Place du Palais de Justice

  • L'oeuvre a été réalisée en 2023
  • En grès, émail, or et acier
  • 300 x 250 x 600 cm

« Tout vit, tout agit, tout se correspond ; les rayons magnétiques émanés de moi-même ou des autres traversent sans obstacle la chaîne infinie des choses créées ; c'est un réseau transparent qui couvre le monde, et dont les fils déliés se communiquent de proche en proche aux planètes et aux étoiles ». Gérad de Nerval in Aurelia.

Dans l’œuvre Orbis, des visages se déploient dans l’espace et créent un mouvement circulaire répété. Ils tracent une courbe, une orbite, comme s’il s’agissait de corps célestes.

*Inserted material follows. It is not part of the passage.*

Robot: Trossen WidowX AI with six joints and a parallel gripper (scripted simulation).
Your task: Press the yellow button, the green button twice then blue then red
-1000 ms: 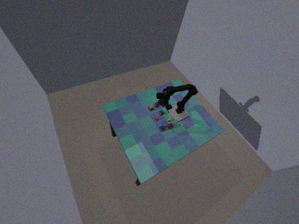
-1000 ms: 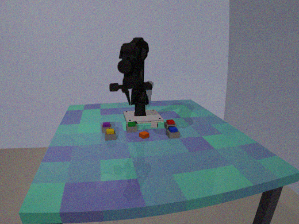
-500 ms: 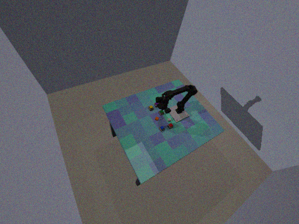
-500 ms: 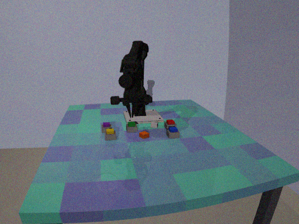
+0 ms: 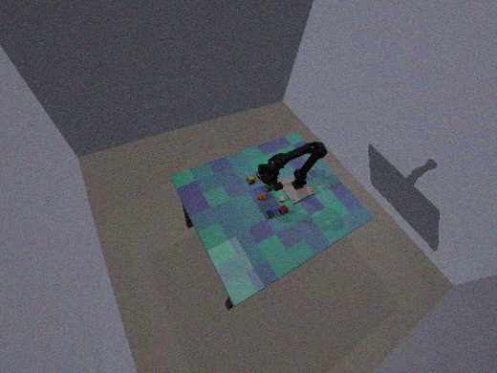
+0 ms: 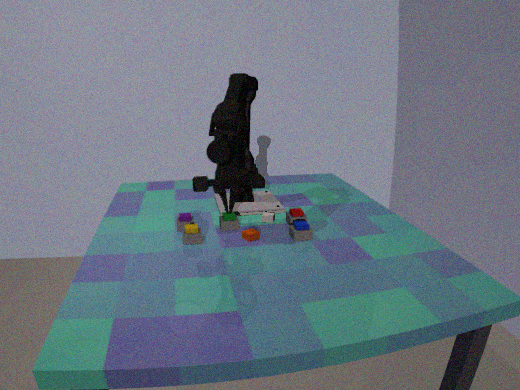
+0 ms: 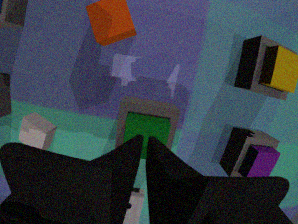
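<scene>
My gripper [image 6: 229, 212] [image 7: 145, 141] is shut and empty, pointing down. Its fingertips are at or just above the cap of the green button [image 5: 269, 187] [image 6: 229, 217] [image 7: 147, 124]; I cannot tell whether they touch it. The green cap shows above its grey housing. The yellow button [image 5: 251, 179] [image 6: 191, 229] [image 7: 284, 70] stands to the right in the wrist view. The blue button [image 5: 270, 212] [image 6: 301, 225] and the red button [image 5: 284, 208] [image 6: 296, 213] stand close together on the right in the exterior view.
A purple button [image 6: 185, 217] [image 7: 263, 161] stands beside the yellow one. An orange block [image 5: 261, 197] [image 6: 251, 234] [image 7: 111, 21] lies between the yellow and blue buttons. A whitish block [image 5: 281, 199] [image 6: 268, 217] [image 7: 36, 131] lies between the green and red buttons.
</scene>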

Les visages sont troués et ouvrent sur un vide sombre, bordés d’or véritable, comme des étoiles rattrapées par l’infini d’un ciel obscur.

L’orbite, c’est aussi la cavité de l’œil. 

Orbis invite ainsi à creuser son regard. L'œil, cercle et orifice, est le trou par lequel entre et sort la lumière, son reflet et sa persistance. Tout est question de perspective...

L'artiste Samuel Yal

Samuel YalSamuel Yal, né en 1982 vit et travaille à Pontoise (près de Paris). Originaire d'Annecy, il est diplômé de l'ENAAI/Arts appliqués (Chambéry) en 2004 et titulaire d'un Master en Arts Plastiques et Science de l'Art (Sorbonne) en 2008. Travaillant principalement la céramique, il affectionne le recours à la porcelaine pour la spécificité de sa couleur blanche qui situe ses pièces entre apparition et disparition. L'artiste concentre ses recherches sur le visage, le corps, l'empreinte ainsi que le fragment ; autant d'éléments évoquant la notion de Présence dans l'espace. 

Déclinant son travail en installations et sculptures, il pratique également le cinéma d'animation, pour lequel il a remporté de nombreux prix en France et à l'étranger.

Samuel Yal a été membre de la Casa de Velazquez en 2015/2016, il a reçu le prix Georges Coulon en 2016 ainsi que le prix de sculpture Bernard Magrez en 2017. En 2018, il expose à la fondation Boghossian (Bruxelles) et au Musée Camille Claudel (Nogent-sur-Seine).

À l'automne 2021 le Musée de l'Homme lui commande une création pour ouvrir l'exposition Aux frontières de l'humain

L'artiste recourt à des échelles allant du minuscule au monumental, comme dans son installation Oris, fruit d'une résidence à l'Abbaye de Fontevraud en 2022. Il est représenté en France par la Galerie Ariane C-Y et expose régulièrement dans des foires (Art Paris, Pan Amsterdam, Luxembourg Art Week...).